*What is expected:* Using the material that follows, work out how many lines include the word "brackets". Your answer should be that number only.

*Supplied material:*
=== Section Start ===

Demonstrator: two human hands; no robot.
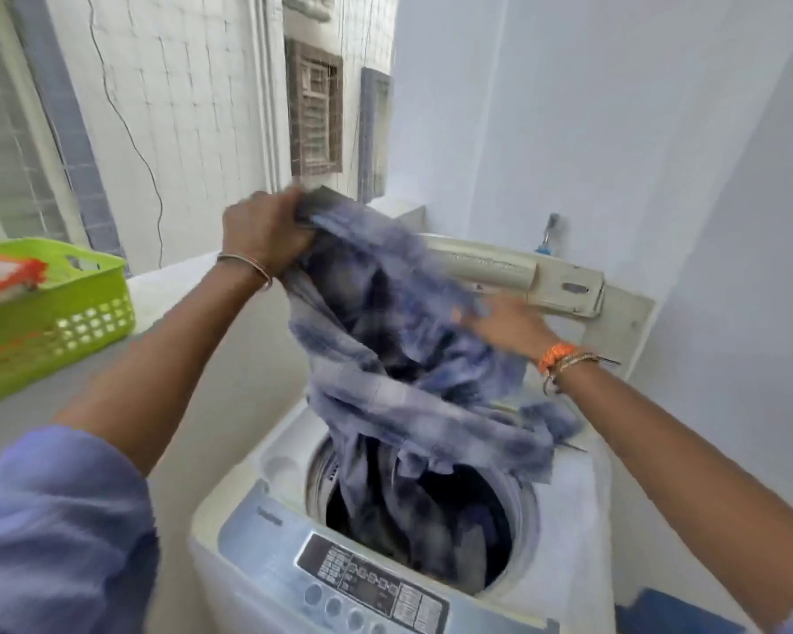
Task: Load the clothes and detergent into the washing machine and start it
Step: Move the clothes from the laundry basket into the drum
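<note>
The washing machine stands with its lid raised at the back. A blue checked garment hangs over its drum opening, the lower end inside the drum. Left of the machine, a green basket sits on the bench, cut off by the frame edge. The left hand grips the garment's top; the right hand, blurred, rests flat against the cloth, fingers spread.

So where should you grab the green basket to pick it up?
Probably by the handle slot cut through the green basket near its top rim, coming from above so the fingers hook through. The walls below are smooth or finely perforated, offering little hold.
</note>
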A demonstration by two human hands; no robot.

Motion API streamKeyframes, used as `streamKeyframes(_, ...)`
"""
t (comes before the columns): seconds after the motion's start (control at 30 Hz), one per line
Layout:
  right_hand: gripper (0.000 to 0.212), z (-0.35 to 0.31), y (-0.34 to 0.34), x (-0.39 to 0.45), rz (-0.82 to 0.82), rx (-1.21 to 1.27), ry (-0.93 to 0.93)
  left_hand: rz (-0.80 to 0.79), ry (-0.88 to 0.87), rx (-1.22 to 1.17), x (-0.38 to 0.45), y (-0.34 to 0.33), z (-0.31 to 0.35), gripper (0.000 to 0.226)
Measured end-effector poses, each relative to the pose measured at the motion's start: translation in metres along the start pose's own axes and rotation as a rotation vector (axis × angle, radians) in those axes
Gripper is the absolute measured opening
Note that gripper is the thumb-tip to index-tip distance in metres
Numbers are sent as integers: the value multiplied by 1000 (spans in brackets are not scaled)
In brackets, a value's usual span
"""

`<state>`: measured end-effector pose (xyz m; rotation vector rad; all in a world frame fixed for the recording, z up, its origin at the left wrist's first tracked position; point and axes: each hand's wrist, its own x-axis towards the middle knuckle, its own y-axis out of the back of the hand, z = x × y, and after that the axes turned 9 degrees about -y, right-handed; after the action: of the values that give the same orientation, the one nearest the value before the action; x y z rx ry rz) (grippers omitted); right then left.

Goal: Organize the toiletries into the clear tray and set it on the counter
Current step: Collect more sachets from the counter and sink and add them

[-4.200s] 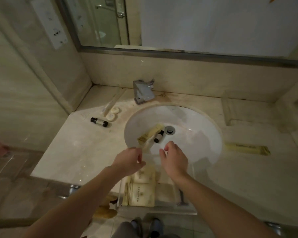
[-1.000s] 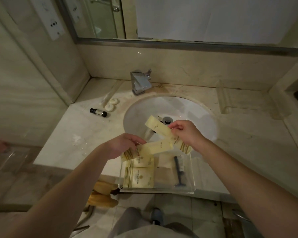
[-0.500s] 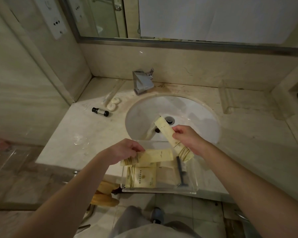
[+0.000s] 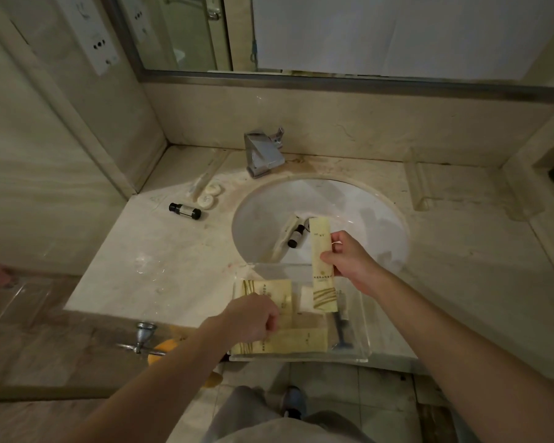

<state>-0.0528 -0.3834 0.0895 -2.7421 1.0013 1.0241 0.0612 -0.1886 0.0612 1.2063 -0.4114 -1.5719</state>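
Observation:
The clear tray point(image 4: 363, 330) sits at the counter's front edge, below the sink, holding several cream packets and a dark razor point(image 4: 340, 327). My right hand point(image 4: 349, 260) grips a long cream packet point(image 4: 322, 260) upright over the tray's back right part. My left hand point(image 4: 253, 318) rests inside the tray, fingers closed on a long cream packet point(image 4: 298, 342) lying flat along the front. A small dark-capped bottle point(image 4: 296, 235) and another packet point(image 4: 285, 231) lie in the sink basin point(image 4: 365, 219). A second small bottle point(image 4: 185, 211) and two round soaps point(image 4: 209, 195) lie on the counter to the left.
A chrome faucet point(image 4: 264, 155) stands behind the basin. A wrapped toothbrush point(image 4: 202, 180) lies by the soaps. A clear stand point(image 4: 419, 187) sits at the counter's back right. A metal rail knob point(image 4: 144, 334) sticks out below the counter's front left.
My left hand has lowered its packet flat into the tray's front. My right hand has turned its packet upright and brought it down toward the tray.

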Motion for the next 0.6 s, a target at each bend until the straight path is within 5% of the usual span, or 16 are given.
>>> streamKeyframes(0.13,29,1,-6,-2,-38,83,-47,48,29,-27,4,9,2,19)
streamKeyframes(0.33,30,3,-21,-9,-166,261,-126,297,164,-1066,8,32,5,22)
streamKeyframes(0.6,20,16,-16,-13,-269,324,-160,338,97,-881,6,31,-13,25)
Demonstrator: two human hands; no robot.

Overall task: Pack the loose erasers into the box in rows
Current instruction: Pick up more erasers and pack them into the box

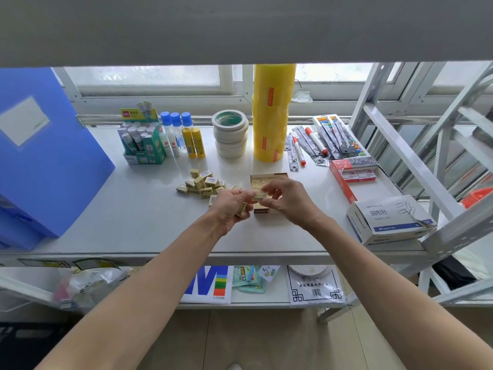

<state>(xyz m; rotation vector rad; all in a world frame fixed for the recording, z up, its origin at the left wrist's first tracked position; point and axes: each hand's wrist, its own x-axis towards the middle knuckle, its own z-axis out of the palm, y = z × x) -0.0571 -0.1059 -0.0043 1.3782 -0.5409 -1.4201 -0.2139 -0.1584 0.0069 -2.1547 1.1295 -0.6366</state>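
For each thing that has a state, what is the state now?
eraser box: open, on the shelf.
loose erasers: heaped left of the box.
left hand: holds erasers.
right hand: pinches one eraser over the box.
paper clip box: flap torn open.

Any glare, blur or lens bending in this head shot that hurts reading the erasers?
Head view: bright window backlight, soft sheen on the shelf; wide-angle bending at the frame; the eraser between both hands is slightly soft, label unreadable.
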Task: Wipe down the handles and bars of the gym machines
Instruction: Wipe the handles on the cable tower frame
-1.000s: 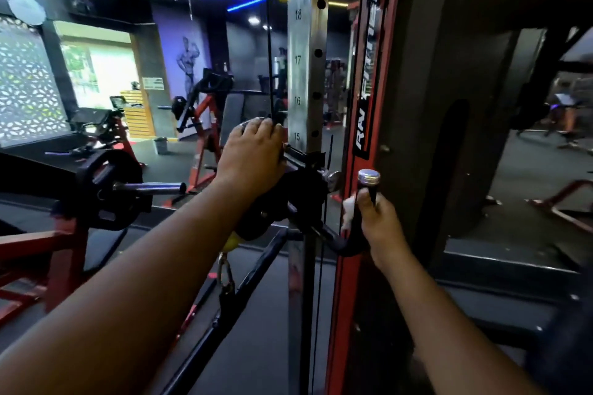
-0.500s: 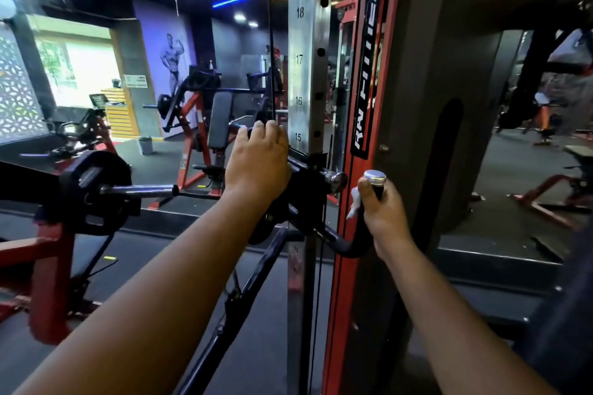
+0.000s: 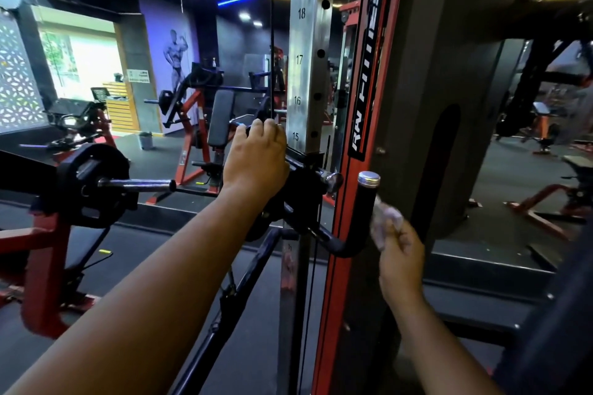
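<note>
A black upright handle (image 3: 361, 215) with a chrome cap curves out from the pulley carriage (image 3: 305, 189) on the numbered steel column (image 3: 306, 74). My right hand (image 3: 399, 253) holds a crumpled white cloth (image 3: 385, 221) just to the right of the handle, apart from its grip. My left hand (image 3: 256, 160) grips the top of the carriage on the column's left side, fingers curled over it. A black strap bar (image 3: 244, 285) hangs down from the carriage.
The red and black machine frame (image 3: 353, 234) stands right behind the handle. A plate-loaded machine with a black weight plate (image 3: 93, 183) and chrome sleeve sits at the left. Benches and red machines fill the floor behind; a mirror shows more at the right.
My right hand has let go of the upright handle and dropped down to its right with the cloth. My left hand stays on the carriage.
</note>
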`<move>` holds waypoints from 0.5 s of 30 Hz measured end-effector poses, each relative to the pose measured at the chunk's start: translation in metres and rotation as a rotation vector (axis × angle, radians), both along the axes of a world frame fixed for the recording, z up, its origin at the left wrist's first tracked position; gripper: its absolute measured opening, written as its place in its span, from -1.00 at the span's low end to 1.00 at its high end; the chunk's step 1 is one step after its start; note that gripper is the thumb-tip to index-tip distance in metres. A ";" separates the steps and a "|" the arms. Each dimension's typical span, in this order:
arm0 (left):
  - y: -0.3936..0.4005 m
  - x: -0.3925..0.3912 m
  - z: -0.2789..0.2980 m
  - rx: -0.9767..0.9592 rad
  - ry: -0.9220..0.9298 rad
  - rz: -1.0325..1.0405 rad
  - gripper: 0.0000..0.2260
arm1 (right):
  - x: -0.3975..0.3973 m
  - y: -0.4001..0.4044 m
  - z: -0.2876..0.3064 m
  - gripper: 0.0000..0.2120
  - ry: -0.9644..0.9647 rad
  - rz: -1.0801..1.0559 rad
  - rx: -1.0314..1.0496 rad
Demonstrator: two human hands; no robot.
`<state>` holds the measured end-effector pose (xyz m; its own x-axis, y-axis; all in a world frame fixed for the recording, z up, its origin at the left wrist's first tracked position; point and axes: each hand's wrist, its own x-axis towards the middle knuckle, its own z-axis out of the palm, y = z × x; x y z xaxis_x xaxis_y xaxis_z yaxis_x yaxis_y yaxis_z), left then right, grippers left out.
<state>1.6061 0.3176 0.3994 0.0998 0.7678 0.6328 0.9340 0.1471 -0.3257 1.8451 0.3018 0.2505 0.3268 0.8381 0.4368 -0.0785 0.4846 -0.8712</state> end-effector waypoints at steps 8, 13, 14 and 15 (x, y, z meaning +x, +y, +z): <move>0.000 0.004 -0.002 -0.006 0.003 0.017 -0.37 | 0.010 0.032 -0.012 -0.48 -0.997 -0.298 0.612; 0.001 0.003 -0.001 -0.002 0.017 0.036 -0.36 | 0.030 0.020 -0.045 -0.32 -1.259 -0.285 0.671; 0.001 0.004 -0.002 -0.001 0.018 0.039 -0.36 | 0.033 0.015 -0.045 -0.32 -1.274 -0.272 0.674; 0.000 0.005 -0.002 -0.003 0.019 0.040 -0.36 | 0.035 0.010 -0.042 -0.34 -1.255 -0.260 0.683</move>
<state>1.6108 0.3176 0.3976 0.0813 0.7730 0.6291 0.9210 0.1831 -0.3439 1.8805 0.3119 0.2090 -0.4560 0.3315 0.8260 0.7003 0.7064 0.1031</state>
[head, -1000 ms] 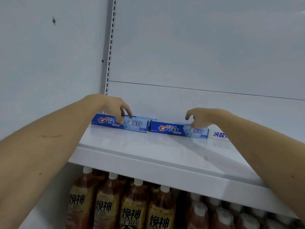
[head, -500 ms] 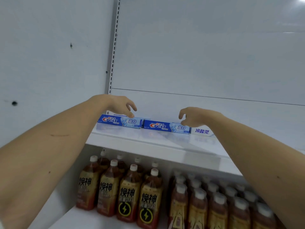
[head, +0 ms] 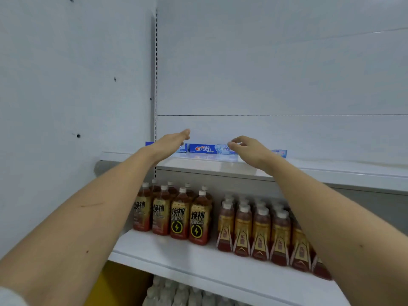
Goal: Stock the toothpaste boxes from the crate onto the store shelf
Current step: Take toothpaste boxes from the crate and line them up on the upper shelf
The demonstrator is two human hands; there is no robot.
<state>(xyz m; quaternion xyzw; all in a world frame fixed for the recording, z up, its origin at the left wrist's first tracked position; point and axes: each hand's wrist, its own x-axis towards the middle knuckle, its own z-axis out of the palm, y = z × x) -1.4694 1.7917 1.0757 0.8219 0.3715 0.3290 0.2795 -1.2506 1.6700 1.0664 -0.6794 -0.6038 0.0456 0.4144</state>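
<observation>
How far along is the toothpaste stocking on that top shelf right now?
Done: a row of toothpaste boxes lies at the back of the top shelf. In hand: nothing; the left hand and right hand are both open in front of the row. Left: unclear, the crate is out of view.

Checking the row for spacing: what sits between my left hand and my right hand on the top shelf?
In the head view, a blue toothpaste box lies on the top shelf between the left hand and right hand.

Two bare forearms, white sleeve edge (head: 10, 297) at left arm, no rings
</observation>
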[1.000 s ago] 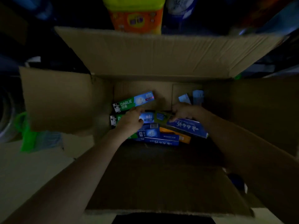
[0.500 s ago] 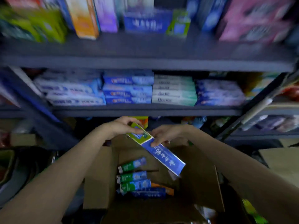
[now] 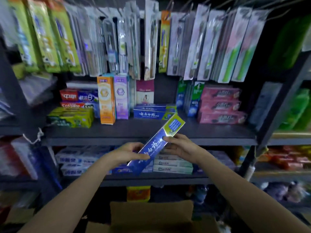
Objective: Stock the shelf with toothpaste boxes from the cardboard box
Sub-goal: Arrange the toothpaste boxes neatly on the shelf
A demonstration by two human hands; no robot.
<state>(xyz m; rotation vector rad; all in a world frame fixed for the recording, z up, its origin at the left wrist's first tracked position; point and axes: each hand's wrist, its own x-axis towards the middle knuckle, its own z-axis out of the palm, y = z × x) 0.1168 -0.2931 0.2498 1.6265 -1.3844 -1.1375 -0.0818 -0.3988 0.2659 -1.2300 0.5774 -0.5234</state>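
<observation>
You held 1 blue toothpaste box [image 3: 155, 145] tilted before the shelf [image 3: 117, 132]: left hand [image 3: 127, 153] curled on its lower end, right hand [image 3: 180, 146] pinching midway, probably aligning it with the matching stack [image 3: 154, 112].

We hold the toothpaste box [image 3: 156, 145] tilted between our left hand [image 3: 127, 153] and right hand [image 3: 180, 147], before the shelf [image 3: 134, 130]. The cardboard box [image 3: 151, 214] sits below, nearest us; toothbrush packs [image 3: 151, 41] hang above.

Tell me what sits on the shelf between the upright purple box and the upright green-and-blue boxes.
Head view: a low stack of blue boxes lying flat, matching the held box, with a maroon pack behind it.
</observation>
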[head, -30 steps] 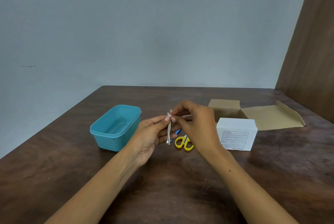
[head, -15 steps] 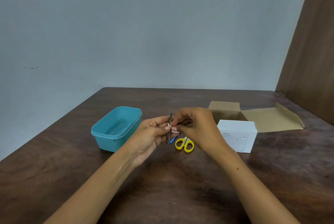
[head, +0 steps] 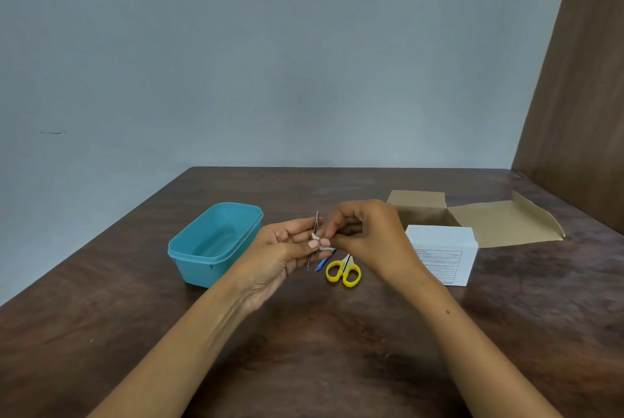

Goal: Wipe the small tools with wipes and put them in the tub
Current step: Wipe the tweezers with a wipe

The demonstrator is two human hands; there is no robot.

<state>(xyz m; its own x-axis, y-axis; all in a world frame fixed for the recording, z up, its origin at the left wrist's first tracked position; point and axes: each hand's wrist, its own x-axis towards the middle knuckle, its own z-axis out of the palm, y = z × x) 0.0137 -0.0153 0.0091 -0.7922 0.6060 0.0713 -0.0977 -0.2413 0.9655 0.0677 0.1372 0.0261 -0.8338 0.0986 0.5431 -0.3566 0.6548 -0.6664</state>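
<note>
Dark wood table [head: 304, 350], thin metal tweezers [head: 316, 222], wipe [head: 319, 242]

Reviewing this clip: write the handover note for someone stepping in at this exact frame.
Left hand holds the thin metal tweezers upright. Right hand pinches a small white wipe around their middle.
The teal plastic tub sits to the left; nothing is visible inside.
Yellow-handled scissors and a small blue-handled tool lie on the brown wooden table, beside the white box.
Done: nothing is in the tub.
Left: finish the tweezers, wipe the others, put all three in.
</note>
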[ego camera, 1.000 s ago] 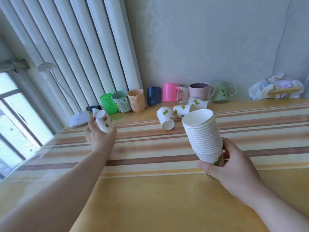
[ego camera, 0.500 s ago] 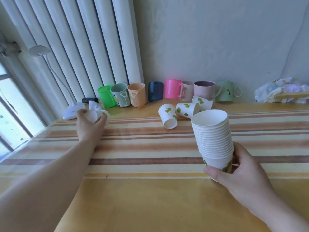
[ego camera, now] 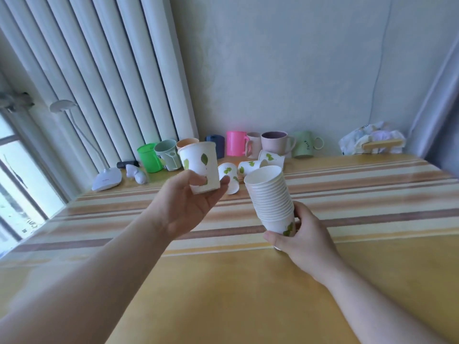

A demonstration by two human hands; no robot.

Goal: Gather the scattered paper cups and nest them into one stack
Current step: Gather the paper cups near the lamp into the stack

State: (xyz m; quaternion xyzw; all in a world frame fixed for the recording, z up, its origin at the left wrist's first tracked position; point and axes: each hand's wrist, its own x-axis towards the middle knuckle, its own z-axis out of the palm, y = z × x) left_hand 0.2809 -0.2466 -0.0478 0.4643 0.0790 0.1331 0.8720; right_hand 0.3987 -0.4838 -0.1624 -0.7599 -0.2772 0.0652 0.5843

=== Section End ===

*Response area:* 2